Whenever you sign up for health coverage through your employer or purchase new life insurance, you receive a thick booklet in the mail called the plan description.
Under almost no circumstances will you or anyone you know ever read one of these documents.
I have never met a non-attorney or someone outside of the insurance industry who has read even two pages of one of these things.
I, however, have read them. Several of them.
This is because, for a seven-month period spanning late 1996 into 1997, I wrote health insurance plan documents for a living.
It was an excruciatingly dull job for me, largely because I had previously been a newspaper sports journalist.
On no one's scale of excitement does "insurance plan document specialist" outpace "sports writer."
In retrospect, though, it was an absolutely vital step in my career path. Terry and I were starting to have kids, and our goal was for her to be able to stay home full time to take care of them.
The only way this was going to happen was for me to switch professions and work my way toward a job that (a) paid more, and (b) had regular 9-to-5 hours instead of the strange night-owl schedule of the sports writer.

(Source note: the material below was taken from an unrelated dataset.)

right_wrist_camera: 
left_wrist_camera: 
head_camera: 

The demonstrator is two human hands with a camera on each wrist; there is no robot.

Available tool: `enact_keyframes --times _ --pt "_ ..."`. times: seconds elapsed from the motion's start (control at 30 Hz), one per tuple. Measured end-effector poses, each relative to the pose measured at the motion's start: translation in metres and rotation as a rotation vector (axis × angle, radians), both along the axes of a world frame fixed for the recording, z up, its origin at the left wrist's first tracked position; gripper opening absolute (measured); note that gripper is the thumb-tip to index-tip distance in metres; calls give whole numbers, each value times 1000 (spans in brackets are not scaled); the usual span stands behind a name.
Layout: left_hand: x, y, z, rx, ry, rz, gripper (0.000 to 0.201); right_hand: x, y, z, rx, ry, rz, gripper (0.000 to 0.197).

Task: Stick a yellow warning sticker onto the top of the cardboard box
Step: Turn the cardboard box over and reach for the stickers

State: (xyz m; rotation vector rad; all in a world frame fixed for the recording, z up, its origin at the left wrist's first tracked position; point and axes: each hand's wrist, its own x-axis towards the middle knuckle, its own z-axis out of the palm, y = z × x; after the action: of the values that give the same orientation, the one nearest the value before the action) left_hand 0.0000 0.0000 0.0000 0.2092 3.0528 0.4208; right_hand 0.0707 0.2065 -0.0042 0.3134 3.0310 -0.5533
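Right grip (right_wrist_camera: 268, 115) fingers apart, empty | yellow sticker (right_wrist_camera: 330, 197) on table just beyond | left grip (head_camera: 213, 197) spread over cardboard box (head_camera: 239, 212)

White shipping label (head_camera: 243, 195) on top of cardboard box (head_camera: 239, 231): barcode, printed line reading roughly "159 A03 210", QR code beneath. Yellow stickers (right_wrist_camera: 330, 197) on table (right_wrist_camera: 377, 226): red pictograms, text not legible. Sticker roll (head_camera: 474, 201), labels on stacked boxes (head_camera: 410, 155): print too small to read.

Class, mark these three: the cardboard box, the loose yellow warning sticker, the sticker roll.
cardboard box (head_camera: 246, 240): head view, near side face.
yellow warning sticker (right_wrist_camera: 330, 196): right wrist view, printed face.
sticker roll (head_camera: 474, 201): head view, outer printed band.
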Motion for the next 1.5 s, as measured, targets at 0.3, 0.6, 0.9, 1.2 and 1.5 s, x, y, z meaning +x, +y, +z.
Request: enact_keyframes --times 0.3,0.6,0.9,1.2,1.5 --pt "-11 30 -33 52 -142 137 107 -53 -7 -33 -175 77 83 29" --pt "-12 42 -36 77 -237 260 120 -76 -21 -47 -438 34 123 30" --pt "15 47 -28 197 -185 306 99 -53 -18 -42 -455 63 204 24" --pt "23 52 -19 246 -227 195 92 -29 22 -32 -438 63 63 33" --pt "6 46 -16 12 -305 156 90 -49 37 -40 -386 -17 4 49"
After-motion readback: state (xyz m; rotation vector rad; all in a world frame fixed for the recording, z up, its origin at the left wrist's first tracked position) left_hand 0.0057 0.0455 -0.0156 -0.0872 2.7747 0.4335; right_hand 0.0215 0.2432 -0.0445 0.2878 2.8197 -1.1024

So I answered an ad in the paper (this is how we used to get jobs, kids) and went to work for a third-party insurance plan administrator writing these documents. I didn't especially enjoy the job, but I learned a lot.
It also gave me enough exposure to health care that I was able to get my next job, which was serving as managing editor of Urology Times magazine. While obviously not sports, it was a position in which I could again put my journalism training to some use.
From UT I moved on to the Cleveland Clinic, my first job as a public relations professional. From there, I went in succession to a PR agency, a community foundation, a large nonprofit, and now Vitamix.
There's probably no way that particular chain of events comes to pass without my time writing those endless insurance documents. People who make a living writing them have my undying admiration.
If there's a moral to this story for those just starting in their careers, it is probably this: Every job is likely to benefit you in some way. Stick it out for at least a little while and use it as a springboard toward your ultimate goal.
Even if that goal is writing thick legal documents that no one is ever likely to read.